Let's say I want to use the font as such:

\documentclass{article}
\usepackage{fontspec}
\setmainfont[Script=CJK,Language=Chinese Simplified]{Noto Sans CJK SC}
\begin{document}
中文
\end{document}

What is the least resource intensive way and/or fastest way to generate the required cache files?

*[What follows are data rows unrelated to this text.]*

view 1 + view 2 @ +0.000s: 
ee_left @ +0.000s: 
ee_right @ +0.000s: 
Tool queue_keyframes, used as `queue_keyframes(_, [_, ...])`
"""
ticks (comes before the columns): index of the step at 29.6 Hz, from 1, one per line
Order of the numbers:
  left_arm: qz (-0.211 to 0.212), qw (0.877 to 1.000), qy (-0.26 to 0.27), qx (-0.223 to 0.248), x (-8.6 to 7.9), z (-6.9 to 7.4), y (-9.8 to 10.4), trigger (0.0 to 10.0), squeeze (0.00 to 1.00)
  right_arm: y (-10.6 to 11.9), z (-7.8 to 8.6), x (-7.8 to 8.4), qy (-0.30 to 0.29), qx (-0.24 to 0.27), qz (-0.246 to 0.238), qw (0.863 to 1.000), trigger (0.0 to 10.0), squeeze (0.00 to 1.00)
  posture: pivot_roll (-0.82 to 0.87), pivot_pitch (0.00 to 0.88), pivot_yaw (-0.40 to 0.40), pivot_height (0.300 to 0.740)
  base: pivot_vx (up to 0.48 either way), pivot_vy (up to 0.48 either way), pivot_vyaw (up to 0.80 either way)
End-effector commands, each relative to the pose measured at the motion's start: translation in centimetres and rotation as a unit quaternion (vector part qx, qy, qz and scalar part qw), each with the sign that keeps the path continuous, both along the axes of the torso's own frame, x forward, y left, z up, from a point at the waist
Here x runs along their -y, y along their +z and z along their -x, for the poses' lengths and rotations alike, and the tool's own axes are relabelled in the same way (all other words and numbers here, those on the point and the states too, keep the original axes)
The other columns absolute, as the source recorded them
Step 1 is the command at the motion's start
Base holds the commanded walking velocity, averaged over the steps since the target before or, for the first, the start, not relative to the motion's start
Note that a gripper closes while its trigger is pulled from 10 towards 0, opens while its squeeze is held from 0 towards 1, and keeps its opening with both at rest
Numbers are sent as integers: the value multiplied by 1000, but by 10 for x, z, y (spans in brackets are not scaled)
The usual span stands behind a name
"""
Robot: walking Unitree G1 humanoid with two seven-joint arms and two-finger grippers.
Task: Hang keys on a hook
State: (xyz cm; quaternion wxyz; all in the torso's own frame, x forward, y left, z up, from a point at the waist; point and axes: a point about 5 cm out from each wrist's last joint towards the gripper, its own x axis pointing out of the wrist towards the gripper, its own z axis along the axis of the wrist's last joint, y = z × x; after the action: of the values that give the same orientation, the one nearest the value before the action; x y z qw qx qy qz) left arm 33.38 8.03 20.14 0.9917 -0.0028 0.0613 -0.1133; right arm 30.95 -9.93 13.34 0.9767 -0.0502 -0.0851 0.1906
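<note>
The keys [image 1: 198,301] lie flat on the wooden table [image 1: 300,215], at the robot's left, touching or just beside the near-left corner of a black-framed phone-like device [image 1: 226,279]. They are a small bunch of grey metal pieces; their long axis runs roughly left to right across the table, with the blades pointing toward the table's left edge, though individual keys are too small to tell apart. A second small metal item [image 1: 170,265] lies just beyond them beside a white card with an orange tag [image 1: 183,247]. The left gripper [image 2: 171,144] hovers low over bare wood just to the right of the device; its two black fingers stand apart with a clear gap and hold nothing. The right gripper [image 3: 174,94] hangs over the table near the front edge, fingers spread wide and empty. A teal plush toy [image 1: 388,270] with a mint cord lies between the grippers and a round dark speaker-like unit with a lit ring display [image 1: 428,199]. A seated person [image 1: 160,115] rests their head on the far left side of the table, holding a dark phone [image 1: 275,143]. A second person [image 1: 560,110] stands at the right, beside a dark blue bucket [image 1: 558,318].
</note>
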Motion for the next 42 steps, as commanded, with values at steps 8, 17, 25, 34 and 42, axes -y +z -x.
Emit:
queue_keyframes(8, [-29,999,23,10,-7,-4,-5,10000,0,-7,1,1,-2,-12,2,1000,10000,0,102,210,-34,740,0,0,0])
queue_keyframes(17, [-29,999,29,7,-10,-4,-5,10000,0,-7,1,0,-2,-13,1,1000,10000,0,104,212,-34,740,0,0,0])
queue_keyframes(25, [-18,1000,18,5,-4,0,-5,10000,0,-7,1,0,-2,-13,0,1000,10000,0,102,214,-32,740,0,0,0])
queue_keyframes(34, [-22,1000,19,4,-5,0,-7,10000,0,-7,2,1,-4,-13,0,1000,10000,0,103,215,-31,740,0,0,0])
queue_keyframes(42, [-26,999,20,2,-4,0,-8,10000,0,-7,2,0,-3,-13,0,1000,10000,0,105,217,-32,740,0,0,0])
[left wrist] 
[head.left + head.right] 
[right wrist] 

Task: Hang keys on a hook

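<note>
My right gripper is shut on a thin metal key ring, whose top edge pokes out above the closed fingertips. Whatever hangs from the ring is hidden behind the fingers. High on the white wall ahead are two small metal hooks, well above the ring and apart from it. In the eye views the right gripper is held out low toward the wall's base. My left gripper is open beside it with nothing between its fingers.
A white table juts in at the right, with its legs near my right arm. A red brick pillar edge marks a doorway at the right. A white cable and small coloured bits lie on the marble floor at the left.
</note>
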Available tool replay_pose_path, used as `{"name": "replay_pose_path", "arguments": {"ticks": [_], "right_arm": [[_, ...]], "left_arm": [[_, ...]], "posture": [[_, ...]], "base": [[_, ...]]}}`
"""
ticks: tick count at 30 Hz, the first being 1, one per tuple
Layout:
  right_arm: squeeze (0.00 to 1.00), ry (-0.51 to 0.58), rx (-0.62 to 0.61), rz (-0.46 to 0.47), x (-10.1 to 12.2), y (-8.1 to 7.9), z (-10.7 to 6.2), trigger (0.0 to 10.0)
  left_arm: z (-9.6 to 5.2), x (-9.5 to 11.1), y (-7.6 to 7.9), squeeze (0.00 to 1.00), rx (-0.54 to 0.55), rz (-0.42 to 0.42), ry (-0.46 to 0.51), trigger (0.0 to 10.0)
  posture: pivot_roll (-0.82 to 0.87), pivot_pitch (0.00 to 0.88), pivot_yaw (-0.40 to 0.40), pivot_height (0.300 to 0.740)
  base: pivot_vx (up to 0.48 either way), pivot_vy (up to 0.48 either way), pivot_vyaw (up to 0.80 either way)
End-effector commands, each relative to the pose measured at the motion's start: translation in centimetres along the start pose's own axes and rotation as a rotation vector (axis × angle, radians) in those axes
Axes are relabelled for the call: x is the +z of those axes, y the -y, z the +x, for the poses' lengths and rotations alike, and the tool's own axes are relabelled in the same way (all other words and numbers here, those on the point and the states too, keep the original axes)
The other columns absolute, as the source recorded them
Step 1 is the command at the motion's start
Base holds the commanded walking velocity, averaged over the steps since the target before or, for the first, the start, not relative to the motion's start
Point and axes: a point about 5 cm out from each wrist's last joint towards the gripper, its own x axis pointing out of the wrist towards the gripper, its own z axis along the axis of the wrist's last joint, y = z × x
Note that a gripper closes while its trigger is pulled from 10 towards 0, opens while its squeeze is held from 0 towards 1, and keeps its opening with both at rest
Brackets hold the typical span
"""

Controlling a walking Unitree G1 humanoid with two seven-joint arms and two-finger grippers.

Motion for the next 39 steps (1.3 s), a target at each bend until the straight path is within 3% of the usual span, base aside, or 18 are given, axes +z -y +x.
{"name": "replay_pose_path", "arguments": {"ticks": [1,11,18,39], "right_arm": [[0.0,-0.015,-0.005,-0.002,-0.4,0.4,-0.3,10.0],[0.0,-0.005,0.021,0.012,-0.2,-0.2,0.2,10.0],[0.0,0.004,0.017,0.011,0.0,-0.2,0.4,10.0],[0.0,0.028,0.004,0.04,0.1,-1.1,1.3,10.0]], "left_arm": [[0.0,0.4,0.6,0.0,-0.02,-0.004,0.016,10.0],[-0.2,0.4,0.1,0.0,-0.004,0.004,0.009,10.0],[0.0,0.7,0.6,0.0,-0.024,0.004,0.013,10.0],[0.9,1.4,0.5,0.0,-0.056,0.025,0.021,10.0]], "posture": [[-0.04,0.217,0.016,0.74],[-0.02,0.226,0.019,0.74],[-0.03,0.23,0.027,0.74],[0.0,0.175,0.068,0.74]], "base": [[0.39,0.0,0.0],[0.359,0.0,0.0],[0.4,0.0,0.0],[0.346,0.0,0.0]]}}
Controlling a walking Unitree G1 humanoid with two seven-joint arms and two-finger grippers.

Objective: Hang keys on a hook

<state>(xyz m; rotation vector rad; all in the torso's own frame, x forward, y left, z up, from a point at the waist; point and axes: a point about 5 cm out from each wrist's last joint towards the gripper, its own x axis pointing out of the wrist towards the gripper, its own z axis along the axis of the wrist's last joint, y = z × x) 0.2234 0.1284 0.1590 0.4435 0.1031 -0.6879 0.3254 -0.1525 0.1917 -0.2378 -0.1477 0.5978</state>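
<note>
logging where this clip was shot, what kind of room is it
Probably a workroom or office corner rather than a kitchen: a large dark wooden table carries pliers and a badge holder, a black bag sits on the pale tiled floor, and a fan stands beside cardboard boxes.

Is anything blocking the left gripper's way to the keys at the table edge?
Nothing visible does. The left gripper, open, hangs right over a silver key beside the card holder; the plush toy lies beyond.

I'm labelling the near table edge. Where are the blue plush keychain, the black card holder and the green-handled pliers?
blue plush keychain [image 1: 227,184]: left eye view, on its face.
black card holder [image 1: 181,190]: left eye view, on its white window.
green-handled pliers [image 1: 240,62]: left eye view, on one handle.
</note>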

At the moment, I quit everything (even X11) and run lualatex from the console, but it still takes a long time, and quitting everything is a bit of a pain.

  • 1
    That is a very good question, but I don't think you can do any better as you do now. Here is Hans' statement about this: mailman.ntg.nl/pipermail/ntg-context/2018/092703.html – Henri Menke Mar 16 at 7:49
  • xelatex might be an alternative if you don't need lua-specifics, just fontspec. – Joseph Mar 16 at 11:23
  • @Joseph, yes xelatex has no problems of course. Although I notice something curious with xelatex. I use the true type collection font: NotoSansCJK-Regular.ttc. When I run pdffonts on the the PDF file produced by xelatex it gives: ROREZJ+NotoSansCJKjp-Regular-Identity-H. (Notice jp for Japanese instead of sc for Simplified Chinese as requested). I don't know where the error is though. I guess it xelatex could be embedding the right font from the ttc but with the wrong name. – David Purton Mar 16 at 11:38
  • As an addition to my previous comment: I'm pretty sure the output is correct even though the font reported is always the jp one. All the language specific fonts contain all glyphs and the right language seems to be automatically used by xelatex when you request a language specific font without manually specifying the Language= option of fontspec. – David Purton Mar 16 at 13:11
13

You can do as proposed in section 9.2.1 “Trimming fonts“ in Fonts out of ConTeXt and remove all the glyph names in the font.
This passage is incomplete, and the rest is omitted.